Si ce plan est irrégulier, on doit reconnaître que sa disposition est bien entendue. Chaque service est à sa place, les communications entre eux sont faciles et cependant ils sont indépendants. À la droite de l'entrée, service de cuisine avec sa cour, sa sortie particulière et son grand portique de distribution d'aumônes. En face, l'escalier principal pour les appartements supérieurs et la salle à manger du rez-de-chaussée. À gauche, appartement complet, indépendant, avec sa cour et son portique, permettant d'entrer ou de sortir à couvert. Beaucoup d'hôtels du XVIIe siècle sont loin de présenter des distributions aussi commodes et aussi bien étudiées.



La figure 34 trace le plan du premier étage de l'hôtel de Jacques Coeur. L'escalier principal A donne entrée dans la grande salle B, qui possédait une estrade comme les grandes salles des châteaux. Les appartements d'habitation étaient en C; ils étaient mis en communication avec la grande salle B et avec la galerie D par des couloirs de service et des issues directes. De la galerie D on se rendait à la chapelle E, à laquelle aussi on montait directement du vestibule inférieur par l'escalier F. Une autre galerie G mettait également la chapelle en communication avec la salle J et l'appartement séparé K, lequel possédait un escalier L particulier. Le service de l'appartement principal C se faisait par l'escalier M ou par l'escalier X. Le salon I trouvait une issue par l'escalier N; la grande salle B elle-même, outre le grand escalier, était desservie par le second escalier O. Au premier étage comme au rez-de-chaussée, les divers services de cet hôtel étaient rendus indépendants, et les pièces destinées aux réceptions ne pouvaient gêner les dispositions privées des habitants. Comme dans les châteaux, on voit que le programme obligeait l'architecte à trouver des combinaisons de plans très-compliquées pour satisfaire aux goûts ou aux besoins particuliers du propriétaire. Il est certain que ces dégagements nombreux, dissimulés, paraissaient indispensables, et que l'on sacrifiait toute idée de symétrie aux nécessités de l'habitation, telles qu'on les comprenait alors. On observera que les appartements destinés à l'habitation se composent, outre les grandes pièces, de nombreux réduits, cabinets, garde-robes, qui ne laissaient pas d'être fort commodes; que toutes ces pièces, grandes et petites, sont éclairées.

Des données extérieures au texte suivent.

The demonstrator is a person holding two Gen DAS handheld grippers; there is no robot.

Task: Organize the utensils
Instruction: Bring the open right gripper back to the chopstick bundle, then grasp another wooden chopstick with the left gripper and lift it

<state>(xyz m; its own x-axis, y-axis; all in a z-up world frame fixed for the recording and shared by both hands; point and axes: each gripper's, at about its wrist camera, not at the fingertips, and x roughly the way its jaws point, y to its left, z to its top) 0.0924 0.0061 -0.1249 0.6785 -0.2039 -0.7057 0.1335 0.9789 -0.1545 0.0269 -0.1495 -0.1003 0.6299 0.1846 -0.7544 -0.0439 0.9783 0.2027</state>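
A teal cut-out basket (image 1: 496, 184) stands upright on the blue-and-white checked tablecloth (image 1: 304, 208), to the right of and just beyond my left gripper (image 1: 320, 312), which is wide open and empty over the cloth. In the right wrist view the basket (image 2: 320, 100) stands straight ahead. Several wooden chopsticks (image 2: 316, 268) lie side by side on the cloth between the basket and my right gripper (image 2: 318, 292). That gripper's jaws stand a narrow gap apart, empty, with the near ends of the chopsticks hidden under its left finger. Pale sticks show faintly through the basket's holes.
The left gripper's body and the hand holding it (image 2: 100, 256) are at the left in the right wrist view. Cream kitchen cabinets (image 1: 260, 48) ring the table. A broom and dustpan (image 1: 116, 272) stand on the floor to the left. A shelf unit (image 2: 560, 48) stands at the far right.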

Jacques Coeur, en utilisant les tours gallo-romaines des remparts, n'avait peut-être pas été fâché de donner à son hôtel un aspect de domaine féodal, et c'est, en grande partie, la conservation de ces tours qui a nécessité les irrégularités de ce plan. L'architecture adoptée se prête d'ailleurs à ces défauts de symétrie, et rien n'est plus pittoresque, plus brillant, que cet intérieur de cour, avec ses tourelles d'escaliers, ses combles distincts surmontés de tuyaux de cheminée, d'épis, de lucarnes, de faîtages de plomb, autrefois dorés et peints.



Nous présentons (35) une vue cavalière de cet hôtel, prise du point P' (voir le plan du rez-de-chaussée). La construction est partout traitée avec un soin extrême et la sculpture d'un charmant style, appropriée à chacun des services, entremêlée d'emblèmes, de devises, de coeurs, de plumes et de coquilles. Ainsi, au-dessus des trois baies de l'escalier de la chapelle, dans les tympans, le sculpteur a placé un prêtre revêtu de l'aube, se disposant à la bénédiction de l'eau; derrière lui un jeune clerc sonne la messe; puis vient un mendiant, appuyé sur une béquille, comme pour indiquer que le lieu saint est accessible à tous. Le second bas-relief représente des clercs préparant l'autel. Le troisième, des femmes qui arrivent à l'office, précédées d'un enfant qui ouvre une porte. En haut de l'escalier est un quatrième bas-relief représentant le Père Éternel avec deux anges en adoration. Au-dessus de la porte de l'escalier, côté des cuisines, est sculptée une large cheminée devant laquelle pend un coquemard; un enfant tourne la broche, une femme lave des plats, et un cuisinier pile des épices dans un mortier.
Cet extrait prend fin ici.